The survey data revealed that the pandemic affected not only professionals’ physical health, but also their psychological well-being. Psychological problems developed from close contact with high-risk populations, a lack of resources, a feeling of not being protected, low staffing levels, excessive workload, the high rate of infection among colleagues, isolation from family and social networks due to fear of infecting them (present in 94% of those surveyed), uncertainty, and other factors. Some of the symptoms reported are shown in figure 2. Strikingly, despite the major impact of these problems, most of the participants (95%) did not seek psychological help.

Figure 2.

Psychological impact of the COVID-19 pandemic on young cardiologists. Data are expressed as No. (%).

(0.06MB).

About 6 of every 10 survey participants considered this experience more positive than negative, even though 17% permanently (and 42%, temporarily) missed a work opportunity or the chance to participate in a research project or training scholarship. Regarding the handling of the health care crisis, scored from 0 to 10, cardiology services received 8 points; hospital management, 5; autonomous communities, 5; and the Spanish Ministry of Health, 4. Residents awarded cardiology services and the Ministry of Health a lower score than attending physicians, 7 and 3, respectively. We do not know the reason for this difference, but possible explanations include a lack of consultation when their clinical activity was being changed, missed opportunities, and probably a greatly personal impact of PPE shortages.

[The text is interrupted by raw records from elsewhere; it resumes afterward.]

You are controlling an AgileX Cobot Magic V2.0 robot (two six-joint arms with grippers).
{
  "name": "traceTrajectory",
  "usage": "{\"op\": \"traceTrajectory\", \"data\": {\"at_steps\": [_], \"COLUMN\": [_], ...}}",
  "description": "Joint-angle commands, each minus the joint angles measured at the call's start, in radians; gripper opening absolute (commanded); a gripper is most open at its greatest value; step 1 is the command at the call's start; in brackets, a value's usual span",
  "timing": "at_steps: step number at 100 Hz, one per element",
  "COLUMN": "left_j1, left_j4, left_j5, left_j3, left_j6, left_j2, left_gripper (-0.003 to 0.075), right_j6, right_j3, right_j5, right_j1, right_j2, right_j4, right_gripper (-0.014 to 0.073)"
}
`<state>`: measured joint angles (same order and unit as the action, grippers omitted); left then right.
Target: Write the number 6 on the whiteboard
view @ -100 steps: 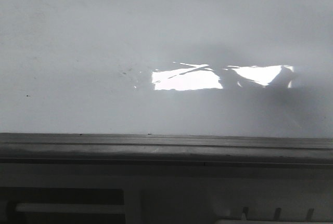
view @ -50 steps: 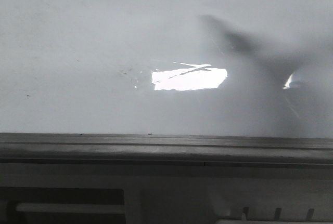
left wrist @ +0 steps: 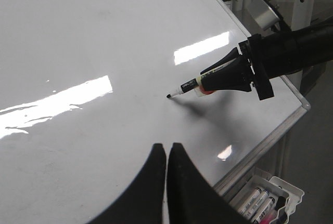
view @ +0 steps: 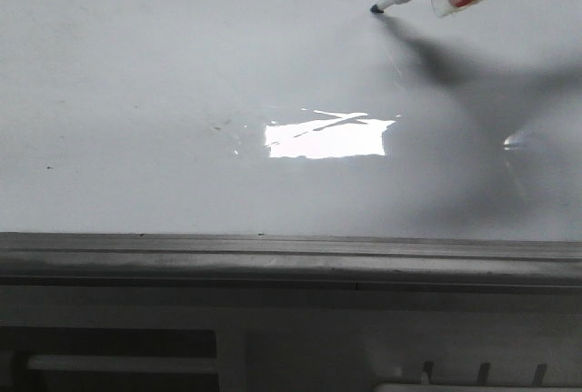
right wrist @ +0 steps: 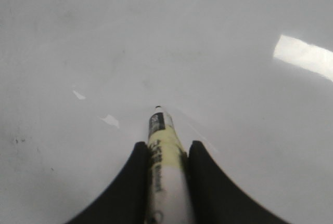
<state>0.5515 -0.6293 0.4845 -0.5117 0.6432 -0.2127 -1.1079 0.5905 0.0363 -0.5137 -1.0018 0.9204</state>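
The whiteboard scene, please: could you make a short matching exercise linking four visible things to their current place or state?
Things:
1. marker
2. left gripper
3. whiteboard
4. spare markers

States:
A. jaws shut, holding nothing
B. in a white tray beside the board's edge
C. clamped by the right gripper, tip at the board
D. no written line visible

Pairs: 1-C, 2-A, 3-D, 4-B

Small print on the marker (left wrist: 190, 84) barrel too blurred to read, whiteboard (view: 164, 92) bore no legible writing
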Motion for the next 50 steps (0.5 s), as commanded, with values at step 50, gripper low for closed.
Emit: {"op": "traceTrajectory", "data": {"at_steps": [50], "left_j1": [-0.002], "left_j4": [-0.031], "left_j5": [-0.064], "left_j3": [-0.024], "left_j6": [-0.007], "left_j2": [-0.014], "left_gripper": [-0.0019], "right_j6": [-0.003], "right_j3": [0.021], "right_j5": [-0.307], "right_j1": [0.008], "right_j2": [-0.040], "right_j4": [-0.018], "right_gripper": [-0.0060]}}
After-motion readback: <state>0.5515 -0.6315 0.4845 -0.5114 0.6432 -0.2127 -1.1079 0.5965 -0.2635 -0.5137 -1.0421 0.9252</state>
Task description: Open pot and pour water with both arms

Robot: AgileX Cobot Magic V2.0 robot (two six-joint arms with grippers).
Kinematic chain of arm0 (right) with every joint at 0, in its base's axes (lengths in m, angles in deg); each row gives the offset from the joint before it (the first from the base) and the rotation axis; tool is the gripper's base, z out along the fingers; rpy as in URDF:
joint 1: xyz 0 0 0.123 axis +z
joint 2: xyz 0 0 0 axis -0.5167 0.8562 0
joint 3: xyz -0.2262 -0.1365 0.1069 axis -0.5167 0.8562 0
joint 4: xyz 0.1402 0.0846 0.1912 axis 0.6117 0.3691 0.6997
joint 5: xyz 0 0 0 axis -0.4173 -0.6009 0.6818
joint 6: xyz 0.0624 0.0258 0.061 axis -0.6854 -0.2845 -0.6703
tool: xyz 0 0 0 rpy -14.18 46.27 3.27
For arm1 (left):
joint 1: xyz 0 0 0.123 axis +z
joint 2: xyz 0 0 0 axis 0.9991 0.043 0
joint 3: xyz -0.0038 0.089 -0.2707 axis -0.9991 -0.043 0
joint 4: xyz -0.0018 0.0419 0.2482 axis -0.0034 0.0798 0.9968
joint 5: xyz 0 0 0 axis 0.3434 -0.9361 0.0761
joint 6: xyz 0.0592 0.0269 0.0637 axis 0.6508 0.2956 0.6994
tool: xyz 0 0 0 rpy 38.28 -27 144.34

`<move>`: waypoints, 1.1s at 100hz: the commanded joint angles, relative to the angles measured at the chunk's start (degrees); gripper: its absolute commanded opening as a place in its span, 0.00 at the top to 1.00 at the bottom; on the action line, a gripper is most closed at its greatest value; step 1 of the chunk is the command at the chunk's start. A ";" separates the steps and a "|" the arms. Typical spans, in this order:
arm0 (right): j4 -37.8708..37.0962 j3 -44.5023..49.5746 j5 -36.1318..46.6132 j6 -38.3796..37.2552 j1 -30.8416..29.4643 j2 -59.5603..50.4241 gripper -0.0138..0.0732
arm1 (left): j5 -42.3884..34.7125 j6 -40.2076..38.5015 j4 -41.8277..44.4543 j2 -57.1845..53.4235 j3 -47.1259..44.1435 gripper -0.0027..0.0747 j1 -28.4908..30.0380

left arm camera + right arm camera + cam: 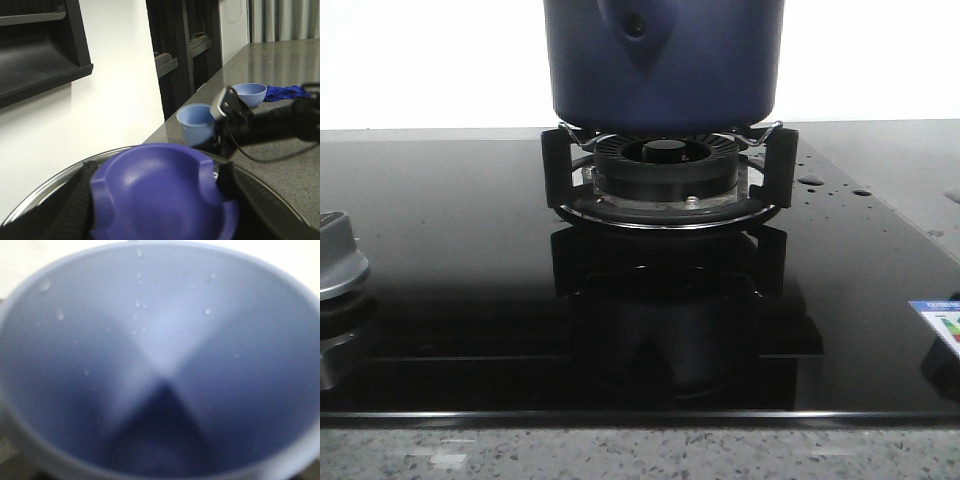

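Note:
The dark blue pot (660, 60) stands on the black burner ring (665, 165); its top is cut off in the front view. In the left wrist view my left gripper (155, 197) is shut on the blue lid knob (160, 190), one dark finger on each side, above the glass lid's metal rim (45, 192). My right gripper (222, 137) is at the side of a light blue cup (196, 122) on the grey counter. The cup's inside (160, 340), dotted with water drops, fills the right wrist view and hides the fingers.
A light blue bowl (249, 93) and a blue cloth (282, 92) lie on the counter beyond the cup. A grey stove knob (335, 255) is at the left of the black glass hob. Water drops (810, 180) lie right of the burner.

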 commanded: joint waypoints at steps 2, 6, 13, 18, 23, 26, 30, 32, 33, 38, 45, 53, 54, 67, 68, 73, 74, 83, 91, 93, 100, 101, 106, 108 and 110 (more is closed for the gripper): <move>1.11 4.57 15.28 -0.15 -0.36 -1.85 0.59 | -0.94 -0.70 -5.24 -0.91 1.78 0.71 -0.43; 1.11 6.70 18.70 -0.15 -0.36 -1.85 0.59 | -0.94 -0.70 -5.24 -0.91 1.78 0.71 -0.43; 1.11 9.37 23.51 -0.15 -0.36 -1.50 0.59 | -0.94 -0.70 -5.24 -0.91 1.78 0.71 -0.43; 1.11 10.48 25.54 -0.15 -0.36 -1.06 0.59 | -0.94 -0.70 -5.24 -0.91 1.78 0.71 -0.43; 1.11 11.15 25.74 -0.15 -0.36 -0.64 0.59 | -0.94 -0.70 -5.24 -0.91 1.78 0.71 -0.43; 1.11 11.49 25.52 -0.15 -0.36 -0.42 0.59 | -0.94 -0.70 -5.24 -0.91 1.78 0.71 -0.43; 1.24 11.85 25.37 -0.15 -0.36 -0.16 0.59 | -0.94 -0.70 -5.24 -0.91 1.78 0.71 -0.43; 1.36 12.08 25.51 -0.34 -0.36 0.14 0.59 | -0.94 -0.70 -5.24 -0.91 1.78 0.71 -0.43; 1.36 12.06 25.51 -0.46 -0.36 0.14 0.59 | -0.94 -0.70 -5.24 -0.91 1.78 0.71 -0.43; 1.36 12.58 25.51 -1.89 -0.36 0.57 0.58 | -0.94 -0.70 -5.24 -0.91 1.78 0.71 -0.43; 1.47 12.68 25.33 -3.86 -0.36 1.08 0.58 | -0.94 -0.70 -5.24 -0.91 1.78 0.71 -0.43; 1.45 12.68 25.08 -5.49 -0.36 1.42 0.57 | -0.82 -0.80 -5.24 -0.91 1.78 0.71 -0.43; 1.45 12.68 25.10 -5.49 -0.36 1.42 0.57 | -0.71 -0.80 -5.24 -0.91 1.78 0.71 -0.43; 1.45 12.68 24.65 -6.11 -0.36 1.42 0.56 | -0.55 -0.92 -5.24 -0.91 1.78 0.71 -0.43; 1.45 12.68 24.65 -6.11 -0.36 1.42 0.55 | -0.55 -0.92 -5.24 -0.91 1.78 0.71 -0.43; 1.45 12.68 24.45 -6.48 -0.36 1.42 0.49 | -0.55 -0.92 -5.24 -0.91 1.78 0.71 -0.43; 1.45 12.68 24.29 -6.77 -0.36 1.42 0.48 | -0.55 -0.92 -5.24 -0.91 1.78 0.71 -0.43; 1.60 12.68 22.11 -8.20 -0.36 1.42 0.33 | -0.55 -0.92 -5.24 -0.91 1.78 0.71 -0.43; 1.73 12.68 19.21 -8.20 -0.36 1.42 0.27 | -0.55 -0.92 -5.24 -0.91 1.78 0.71 -0.43; 1.73 12.68 18.58 -8.20 -0.36 1.42 0.26 | -0.55 -0.92 -5.24 -0.91 1.78 0.71 -0.43; 1.73 12.68 17.73 -8.20 -0.36 1.42 0.26 | -0.55 -0.92 -5.24 -0.91 1.78 0.71 -0.43; 1.73 12.68 17.73 -8.20 -0.36 1.42 0.26 | -0.55 -0.92 -5.24 -0.91 1.78 0.71 -0.43; 1.73 12.68 18.17 -8.20 -0.36 1.42 0.26 | -0.46 -0.92 -5.24 -0.91 1.78 0.71 -0.43; 1.73 12.68 18.34 -8.20 -0.36 1.42 0.26 | -0.46 -0.92 -5.24 -0.91 1.78 0.71 -0.55; 1.73 12.68 18.67 -8.20 -0.36 1.42 0.26 | -0.46 -0.92 -5.24 -0.91 1.78 0.71 -0.56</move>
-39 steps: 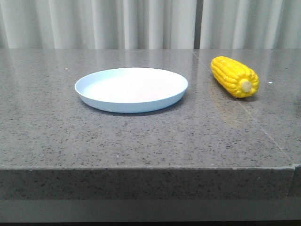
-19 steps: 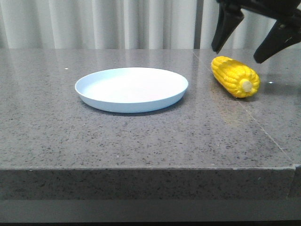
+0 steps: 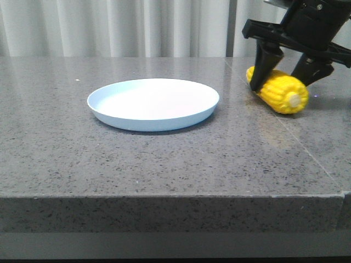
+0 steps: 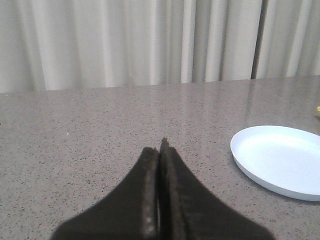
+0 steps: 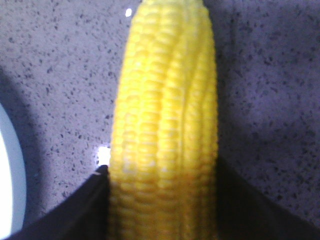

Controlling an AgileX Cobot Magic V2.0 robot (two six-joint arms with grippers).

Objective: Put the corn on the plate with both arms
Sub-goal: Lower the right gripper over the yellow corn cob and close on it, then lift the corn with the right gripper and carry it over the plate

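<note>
The yellow corn lies on the grey table to the right of the pale blue-white plate, which holds nothing. My right gripper has come down over the corn, with one dark finger on each side of the cob. In the right wrist view the corn fills the gap between the fingers, which press against both its sides; the plate's rim shows at the edge. My left gripper is shut and empty above bare table, with the plate off to its side. The left arm is out of the front view.
The speckled grey stone table has its front edge close to the camera. A seam runs through the top near the corn. Pale curtains hang behind the table.
My right gripper came in from the upper right, dropped over the corn and closed its fingers against it. The corn has shifted slightly to the right. The plate has not moved.
</note>
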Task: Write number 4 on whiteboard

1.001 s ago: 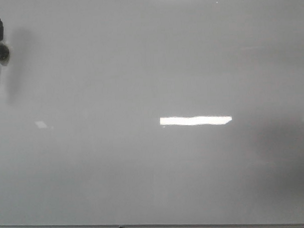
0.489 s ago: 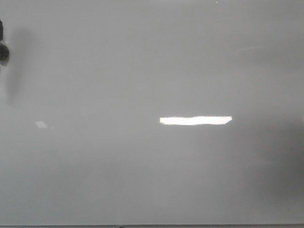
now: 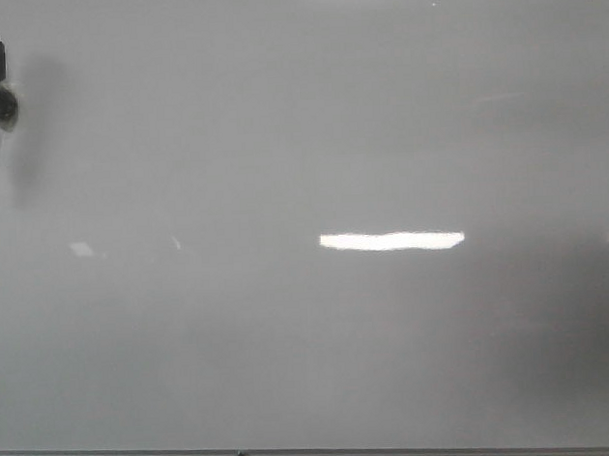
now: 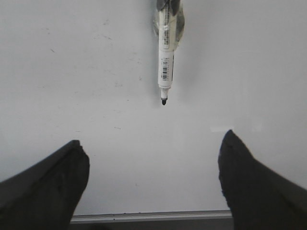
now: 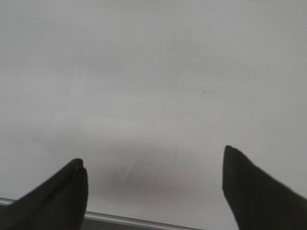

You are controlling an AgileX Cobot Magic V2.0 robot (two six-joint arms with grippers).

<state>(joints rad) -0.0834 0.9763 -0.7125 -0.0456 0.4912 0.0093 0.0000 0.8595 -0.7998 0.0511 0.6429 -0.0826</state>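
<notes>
Whiteboard [image 3: 318,328] blank (no 4 drawn); marker [image 4: 165,57] lies uncapped at its left edge. Left gripper [image 4: 152,179] and right gripper [image 5: 154,184] both gape, empty. Step: pickup. Next: left closes on marker.

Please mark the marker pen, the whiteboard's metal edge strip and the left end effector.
White-barrelled marker pen with black tip [image 4: 165,67]: left wrist view, barrel label.
Grey metal edge strip of the glossy pale whiteboard [image 3: 392,451]: front view, strip's middle.
Left end effector [image 4: 153,187]: left wrist view, midway between the dark fingertips.
</notes>
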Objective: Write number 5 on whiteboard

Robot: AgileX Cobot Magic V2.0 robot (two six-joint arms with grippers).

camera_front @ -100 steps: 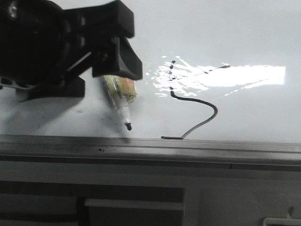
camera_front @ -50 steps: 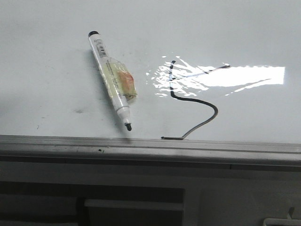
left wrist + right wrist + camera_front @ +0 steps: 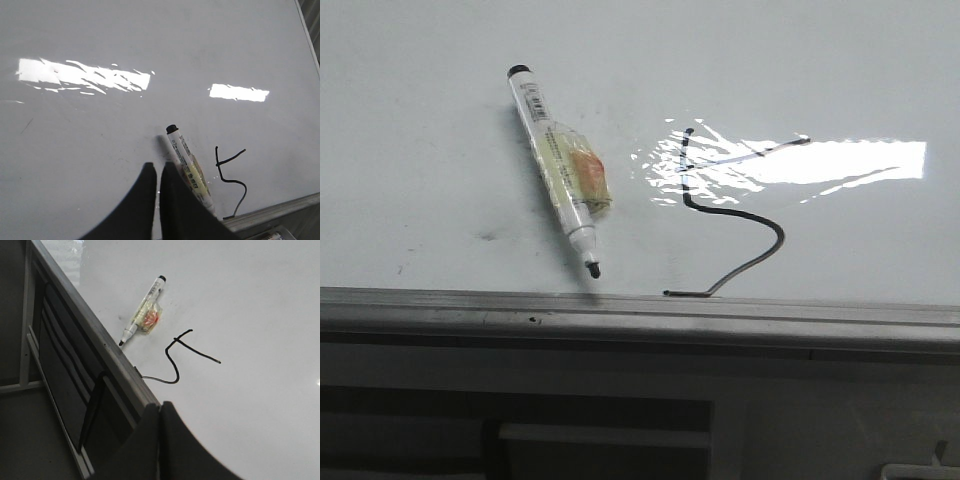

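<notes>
Front view shows the number 5 (image 3: 730,215) drawn on the whiteboard (image 3: 440,120), toward 5 o'clock near the grey frame edge (image 3: 640,308): upright stroke, belly, tail and top bar all present. The marker (image 3: 558,170) lies uncapped at 9 o'clock from the figure, apart from it. Both the left gripper (image 3: 157,172) and right gripper (image 3: 160,412) have jaws pressed together, holding nothing. Writing looks finished; nothing obvious remains.

Thin black hand-drawn marker line (image 3: 735,215) on glossy white board (image 3: 430,160); white marker pen (image 3: 555,170), black-tipped, wrapped in yellowish-orange tape.
</notes>
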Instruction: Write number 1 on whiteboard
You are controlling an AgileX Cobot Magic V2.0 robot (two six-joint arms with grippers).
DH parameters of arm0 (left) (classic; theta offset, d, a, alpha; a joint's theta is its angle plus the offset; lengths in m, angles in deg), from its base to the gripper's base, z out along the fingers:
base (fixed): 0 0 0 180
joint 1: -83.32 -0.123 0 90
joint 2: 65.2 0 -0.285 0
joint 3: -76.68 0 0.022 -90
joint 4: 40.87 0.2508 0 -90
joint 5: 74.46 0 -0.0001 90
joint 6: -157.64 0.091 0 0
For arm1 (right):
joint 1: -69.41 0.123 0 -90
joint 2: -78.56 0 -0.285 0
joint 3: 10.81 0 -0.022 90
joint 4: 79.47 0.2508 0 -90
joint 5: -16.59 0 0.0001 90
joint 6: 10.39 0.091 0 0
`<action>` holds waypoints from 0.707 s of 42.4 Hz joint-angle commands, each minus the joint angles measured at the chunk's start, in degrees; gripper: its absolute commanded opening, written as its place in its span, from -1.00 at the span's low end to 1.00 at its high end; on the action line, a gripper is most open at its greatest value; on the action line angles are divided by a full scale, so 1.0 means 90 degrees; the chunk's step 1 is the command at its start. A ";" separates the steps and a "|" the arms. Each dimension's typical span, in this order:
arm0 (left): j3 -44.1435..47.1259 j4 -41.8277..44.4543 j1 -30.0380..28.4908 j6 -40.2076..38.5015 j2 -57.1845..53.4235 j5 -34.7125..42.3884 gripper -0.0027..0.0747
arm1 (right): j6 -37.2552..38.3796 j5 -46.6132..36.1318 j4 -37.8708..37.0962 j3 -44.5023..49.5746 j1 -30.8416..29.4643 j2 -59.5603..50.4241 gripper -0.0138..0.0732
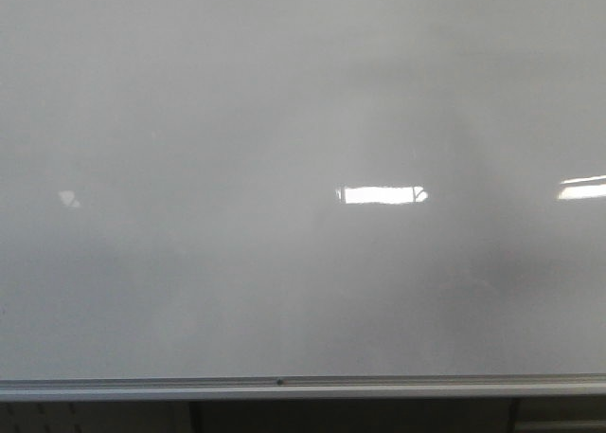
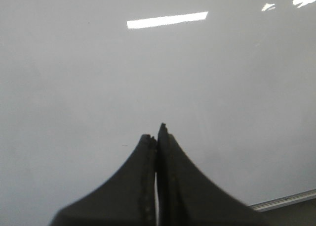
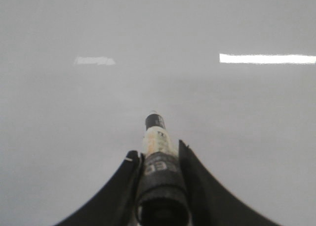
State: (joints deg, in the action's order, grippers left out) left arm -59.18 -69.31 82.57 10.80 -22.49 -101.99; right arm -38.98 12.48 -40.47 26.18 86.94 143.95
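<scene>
Up close on the right wrist, the right gripper (image 3: 157, 154) is clamped on a marker (image 3: 157, 152): round black barrel, pale label, dark tip aimed at the board, apparently short of it. Left gripper (image 2: 157, 134) has its matte black fingers pressed together on nothing. Beyond them the whiteboard (image 1: 237, 101) is glossy pale grey with bright rectangular glare patches (image 1: 382, 195), and no stroke shows on it. A silver rail (image 1: 284, 386) runs along its lower edge, with something dark below.
</scene>
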 commanded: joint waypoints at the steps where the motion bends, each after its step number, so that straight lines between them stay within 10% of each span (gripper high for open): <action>1: -0.0173 -0.0176 -0.0001 -0.0056 -0.0001 0.0475 -0.98 | -0.0170 -0.0446 0.0022 -0.0174 -0.0026 -0.0049 -0.82; 30: -0.0173 -0.0176 -0.0001 -0.0056 -0.0001 0.0475 -0.98 | 0.0580 0.0052 -0.1241 -0.0190 -0.0026 0.0424 -0.82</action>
State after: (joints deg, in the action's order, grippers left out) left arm -59.18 -69.52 82.57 10.80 -22.49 -101.99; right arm -36.58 16.02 -48.11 26.18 86.94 147.30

The pandemic has had a major clinical, psychological, educational, and professional impact on young Spanish cardiologists, has necessitated changes to their activity, and has caused a feeling of abandonment and lack of adequate protection. Our hope is that the results of this survey guide the decision-making of management bodies and thereby help to reduce the collateral effects of the pandemic, which we unfortunately have not managed to control. Strategies such as splitting the workforce and providing rest areas with guaranteed social distancing, widespread access to PPE and detailed rules concerning its use, specializing training regarding the treatment of patients with COVID-19, and an appropriate service for protecting and preserving mental health are crucial to improve the resilience of health care staff and guarantee the sustainability of health care services during this health care crisis.

FUNDING

This study has been exclusively undertaken using resources from the Spanish Society of Cardiology, without additional funding.

References
[1]
O. Rodríguez-Leor, B. Cid-Álvarez, A. Pérez de Prado, et al.
Impacto de la COVID-19 en el tratamiento del infarto agudo de miocardio con elevación del segmento ST.
La experiencia española. Rev Esp Cardiol., 73 (2020), pp. 994-1002
[2]
Sociedad Española de Cardiología. Grupo Jóvenes Cardiólogos SEC-Actividades y proyecto. Encuesta IMPACTO COVID-19. 2020. Available at: https://secardiologia.es/institucional/reuniones-institucionales/grupo-jovenes-cardiologos-sec/actividades-proyectos/11985-encuesta-impacto-covid-19. Accessed 15 Dec 2020.
[3]
Instituto de Salud Carlos III. Red Nacional de Vigilancia Epidemiológica. Análisis de los casos de COVID-19 en personal sanitario notificados a la RENAVE hasta el 10 de mayo en España. Informe a 29 de mayo de 2020. Available at: https://www.isciii.es/QueHacemos/Servicios/VigilanciaSaludPublicaRENAVE/EnfermedadesTransmisibles/Documents/INFORMES/Informes%20COVID-19/COVID-19%20en%20personal%20sanitario%2029%20de%20mayo%20de%202020.pdf. Accessed 15 Dec 2020.